Una historia de amor

Marcela Gracia Ibeas y Elisa Sánchez Loriga se enamoraron y se casaron,  en 1901 y por la iglesia. Se conocieron de adolescentes, los padres de Marcela no aprobaban esta relación y la enviaron a Madrid. Ambas se reencontraron al terminaron sus estudios, las destinaron como maestras a dos aldeas vecinas de Galicia. Durante dos años y cada noche, Elisa recorría a pie los 12 kilómetros que separaban ambos pueblos para ver a Marcela.

Cansadas de la clandestinidad, se les ocurrió una forma de oficializar su situación: Elisa pasó a ser Mario. Recortó su melena, cambió las faldas por pantalones e incluso se inventó una infancia en Londres y un padre ateo que no quiso bautizarlo de niño.

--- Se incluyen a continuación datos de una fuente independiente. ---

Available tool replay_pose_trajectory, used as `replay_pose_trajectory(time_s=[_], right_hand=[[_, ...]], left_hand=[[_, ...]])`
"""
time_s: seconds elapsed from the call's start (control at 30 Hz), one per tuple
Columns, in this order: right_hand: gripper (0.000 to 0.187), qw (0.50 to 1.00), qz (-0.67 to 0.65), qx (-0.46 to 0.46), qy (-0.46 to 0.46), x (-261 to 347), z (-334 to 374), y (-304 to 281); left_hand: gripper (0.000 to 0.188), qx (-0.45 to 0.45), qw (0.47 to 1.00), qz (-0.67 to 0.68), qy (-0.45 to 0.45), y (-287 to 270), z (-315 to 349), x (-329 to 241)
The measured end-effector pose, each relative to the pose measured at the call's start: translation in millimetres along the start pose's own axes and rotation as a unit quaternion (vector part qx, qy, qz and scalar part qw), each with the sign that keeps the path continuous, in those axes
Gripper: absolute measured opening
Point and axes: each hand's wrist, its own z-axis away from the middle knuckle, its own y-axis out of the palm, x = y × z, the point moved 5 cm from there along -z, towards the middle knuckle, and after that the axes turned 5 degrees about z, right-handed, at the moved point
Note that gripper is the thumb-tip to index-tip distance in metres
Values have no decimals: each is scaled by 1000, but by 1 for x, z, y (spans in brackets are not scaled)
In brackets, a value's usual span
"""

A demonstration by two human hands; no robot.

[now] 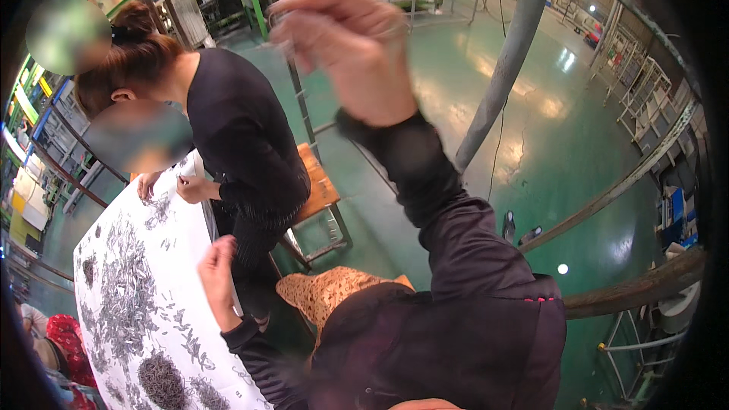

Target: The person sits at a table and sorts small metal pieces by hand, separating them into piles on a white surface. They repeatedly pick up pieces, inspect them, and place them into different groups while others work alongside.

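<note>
Raised high and blurred, my right hand point(353, 49) is closed in a pinch. Whatever its fingertips hold, if anything, is too smeared to name. My left hand point(218, 277) hovers over the right edge of the white table point(201, 216), its fingers drawn together; what is between them cannot be made out. Small dark grey strip-like pieces point(125, 288) lie scattered across the tabletop. A denser round heap of dark pieces point(161, 381) sits at the near end, with a smaller dark clump point(89, 272) by the left edge.
A co-worker in black point(239, 114) bends over the table's far end, both hands near the pieces. Behind them is a wooden stool point(319, 186). A person in red point(68, 345) is at the left. A grey pole point(505, 68) and metal rails point(607, 209) stand to my right.
</note>
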Motion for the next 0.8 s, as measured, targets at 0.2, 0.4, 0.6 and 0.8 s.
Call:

El párroco de San Jorge no sospechó nada y, tras bautizar a Mario, los casó el 8 de junio de 1901, a las siete y media de la mañana. Pasaron la noche de bodas en la pensión Corcubión.

Pero solo días después, La Voz de Galicia publicó la noticia, con el titular “Un matrimonio sin hombre”. El diario detalla cómo tras la boda los esposos “tomaron chocolate en el domicilio de la madrina, salieron de compras y a la vez fueron a retratarse a la fotografía del señor Sellier”.

La noticia llegó a periódicos de Europa con titulares como “Un folletín en acción. Dos mujeres que se casan” y “España, país de locos”. De hecho, todo lo que sabemos de esta historia lo sabemos por la prensa.

Marcela y Elisa no lo tuvieron fácil. A Elisa/Mario le cerraron cualquier posibilidad de empleo, y ambas mujeres comenzaron a sufrir todo tipo de burlas y menosprecios a causa de su condición sexual. Se fueron a Oporto, donde vivieron hasta que Marcela tuvo una hija, quizás para dar más credibilidad al matrimonio. Allí las detuvieron y arrestaron, acusadas de falsedad documental y travestismo. El proceso de extradición terminó con su absolución y puesta en libertad.

En 1902 partieron a Buenos Aires, donde trabajaron como criadas hasta que Elisa se casó con un anciano, con la esperanza de enviudar y disfrutar la herencia junto a Marcela. El hombre descubrió la trama, dando al traste con el plan. Ahí se pierde el rastro de las dos mujeres.

Fue el primer matrimonio entre dos mujeres en España, y una historia de amor sin dudas, que no lo tuvo fácil. Todas las sociedades se enfrentan a lo que transgrede los dogmas, ya sean políticos, convenciones sociales o de género como en este caso.

Esperamos que Marcela y Elisa hayan encontrado la felicidad juntas, se lo merecen. Y si no fue así, es una deuda con ellas que la humanidad habrá de pagarles algún día, quizás ya sea tarde con las dos, pero no con las muchas parejas LGTBI que tienen los mismos derecho que gozan el resto de los ciudadanos.

Feliz San Valentín a todos los cubanos donde sea que estén. Esperemos que en el 2018 el matrimonio igualitario tenga avances en Cuba, que algún político acompañe la marcha del 17 de Mayo y que las Marcela, Elisa y como se llamen o del género con que se identifiquen, tengan un espacio para ser felices en nuestra isla.

A la comunidad LGBTI, nuestras disculpas por los errores del pasado, y nuestro compromiso de apoyarlos en el presente y en el futuro. Los derechos no se mendigan, se exigen y se lucha por ellos. Feliz 14 de Febrero a todos.